*Exercise objective*
Please set the lines down again exactly, from the top of the entries through the line that contains "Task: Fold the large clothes".

*Records drawn from a dataset*
____________

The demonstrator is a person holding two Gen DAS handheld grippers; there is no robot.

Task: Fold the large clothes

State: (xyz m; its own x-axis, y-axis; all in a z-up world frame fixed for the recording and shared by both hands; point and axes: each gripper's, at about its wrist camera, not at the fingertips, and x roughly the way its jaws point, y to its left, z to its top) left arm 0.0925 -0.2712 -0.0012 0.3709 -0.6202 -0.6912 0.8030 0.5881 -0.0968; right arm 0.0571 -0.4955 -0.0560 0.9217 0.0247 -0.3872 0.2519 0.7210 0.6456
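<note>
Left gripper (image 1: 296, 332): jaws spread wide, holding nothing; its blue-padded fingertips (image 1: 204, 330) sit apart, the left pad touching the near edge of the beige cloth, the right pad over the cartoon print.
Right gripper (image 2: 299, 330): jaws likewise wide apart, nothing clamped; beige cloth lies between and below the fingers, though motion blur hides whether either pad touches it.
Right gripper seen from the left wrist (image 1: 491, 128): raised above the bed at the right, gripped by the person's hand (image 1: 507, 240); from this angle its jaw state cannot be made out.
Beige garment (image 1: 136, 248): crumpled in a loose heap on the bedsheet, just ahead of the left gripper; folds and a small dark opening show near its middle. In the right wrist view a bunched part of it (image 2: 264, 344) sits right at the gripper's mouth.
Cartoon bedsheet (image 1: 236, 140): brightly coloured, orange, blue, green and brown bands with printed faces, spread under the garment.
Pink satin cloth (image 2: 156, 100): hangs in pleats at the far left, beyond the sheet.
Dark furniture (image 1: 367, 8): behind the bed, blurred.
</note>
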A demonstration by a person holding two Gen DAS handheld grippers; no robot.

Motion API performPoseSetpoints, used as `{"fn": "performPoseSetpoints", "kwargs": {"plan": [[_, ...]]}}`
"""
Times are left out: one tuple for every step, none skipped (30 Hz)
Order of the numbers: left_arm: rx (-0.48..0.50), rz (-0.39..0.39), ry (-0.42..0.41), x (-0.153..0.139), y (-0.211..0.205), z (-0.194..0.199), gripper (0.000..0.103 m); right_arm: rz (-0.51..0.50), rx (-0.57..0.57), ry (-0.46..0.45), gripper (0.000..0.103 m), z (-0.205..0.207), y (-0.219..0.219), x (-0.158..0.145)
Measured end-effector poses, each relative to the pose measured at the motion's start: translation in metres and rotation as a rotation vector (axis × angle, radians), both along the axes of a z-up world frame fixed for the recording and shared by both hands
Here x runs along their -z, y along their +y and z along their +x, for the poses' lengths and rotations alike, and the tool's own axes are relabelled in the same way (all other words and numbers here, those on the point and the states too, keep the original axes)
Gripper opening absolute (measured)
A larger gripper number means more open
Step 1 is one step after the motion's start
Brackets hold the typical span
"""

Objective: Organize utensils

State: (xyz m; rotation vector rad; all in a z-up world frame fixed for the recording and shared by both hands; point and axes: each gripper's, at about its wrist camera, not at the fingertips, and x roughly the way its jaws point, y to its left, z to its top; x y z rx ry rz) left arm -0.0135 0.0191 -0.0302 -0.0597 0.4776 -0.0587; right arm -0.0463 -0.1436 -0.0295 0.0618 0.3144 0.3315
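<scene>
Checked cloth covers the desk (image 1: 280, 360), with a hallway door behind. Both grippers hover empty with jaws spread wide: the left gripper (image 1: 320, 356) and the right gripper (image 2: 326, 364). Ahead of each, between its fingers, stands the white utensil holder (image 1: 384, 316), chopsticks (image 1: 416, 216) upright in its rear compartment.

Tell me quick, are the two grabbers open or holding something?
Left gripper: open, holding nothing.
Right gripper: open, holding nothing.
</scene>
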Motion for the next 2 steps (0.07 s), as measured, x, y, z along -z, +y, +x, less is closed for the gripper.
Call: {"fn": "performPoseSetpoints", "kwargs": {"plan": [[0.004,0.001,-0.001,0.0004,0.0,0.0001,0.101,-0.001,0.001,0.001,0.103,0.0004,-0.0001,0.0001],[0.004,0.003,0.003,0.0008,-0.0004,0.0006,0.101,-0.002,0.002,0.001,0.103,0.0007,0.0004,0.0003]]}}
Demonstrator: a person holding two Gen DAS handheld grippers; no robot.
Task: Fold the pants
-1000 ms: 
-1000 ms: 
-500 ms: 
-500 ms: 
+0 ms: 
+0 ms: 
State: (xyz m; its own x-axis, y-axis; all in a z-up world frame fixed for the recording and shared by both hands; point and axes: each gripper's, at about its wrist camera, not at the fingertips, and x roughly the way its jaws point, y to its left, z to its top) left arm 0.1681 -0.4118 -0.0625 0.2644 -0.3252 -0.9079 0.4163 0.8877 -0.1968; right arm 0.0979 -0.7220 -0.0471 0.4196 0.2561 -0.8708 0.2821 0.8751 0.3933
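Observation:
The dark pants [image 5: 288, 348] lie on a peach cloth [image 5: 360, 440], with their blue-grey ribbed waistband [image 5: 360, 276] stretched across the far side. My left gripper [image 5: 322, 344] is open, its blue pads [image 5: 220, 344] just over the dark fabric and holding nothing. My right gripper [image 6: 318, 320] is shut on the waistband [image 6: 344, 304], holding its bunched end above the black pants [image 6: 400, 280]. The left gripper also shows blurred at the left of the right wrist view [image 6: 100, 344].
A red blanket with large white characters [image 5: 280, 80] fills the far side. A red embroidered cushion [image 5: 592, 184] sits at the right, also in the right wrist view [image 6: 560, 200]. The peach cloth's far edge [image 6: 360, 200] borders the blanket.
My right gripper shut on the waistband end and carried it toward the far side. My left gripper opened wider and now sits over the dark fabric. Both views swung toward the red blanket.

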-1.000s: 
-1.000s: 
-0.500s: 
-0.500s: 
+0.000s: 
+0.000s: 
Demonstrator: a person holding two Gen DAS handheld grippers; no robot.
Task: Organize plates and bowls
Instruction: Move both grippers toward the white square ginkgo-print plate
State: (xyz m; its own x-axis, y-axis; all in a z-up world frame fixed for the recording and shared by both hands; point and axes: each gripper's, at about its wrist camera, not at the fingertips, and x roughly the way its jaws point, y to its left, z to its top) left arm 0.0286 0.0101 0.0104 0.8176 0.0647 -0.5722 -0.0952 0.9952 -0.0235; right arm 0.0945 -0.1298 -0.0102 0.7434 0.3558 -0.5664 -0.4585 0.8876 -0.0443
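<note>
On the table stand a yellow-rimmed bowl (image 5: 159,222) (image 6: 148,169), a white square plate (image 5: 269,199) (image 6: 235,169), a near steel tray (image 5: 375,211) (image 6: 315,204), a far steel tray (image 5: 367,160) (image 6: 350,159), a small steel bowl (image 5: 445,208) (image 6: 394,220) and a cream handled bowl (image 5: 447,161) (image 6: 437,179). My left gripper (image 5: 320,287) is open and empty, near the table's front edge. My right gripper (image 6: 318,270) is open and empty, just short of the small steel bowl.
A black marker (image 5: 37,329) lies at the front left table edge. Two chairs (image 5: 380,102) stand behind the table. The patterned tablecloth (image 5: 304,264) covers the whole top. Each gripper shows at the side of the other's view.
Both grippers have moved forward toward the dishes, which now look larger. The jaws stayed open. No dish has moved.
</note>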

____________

*Response to the exercise*
The demonstrator is a person holding two Gen DAS handheld grippers; there is no robot.

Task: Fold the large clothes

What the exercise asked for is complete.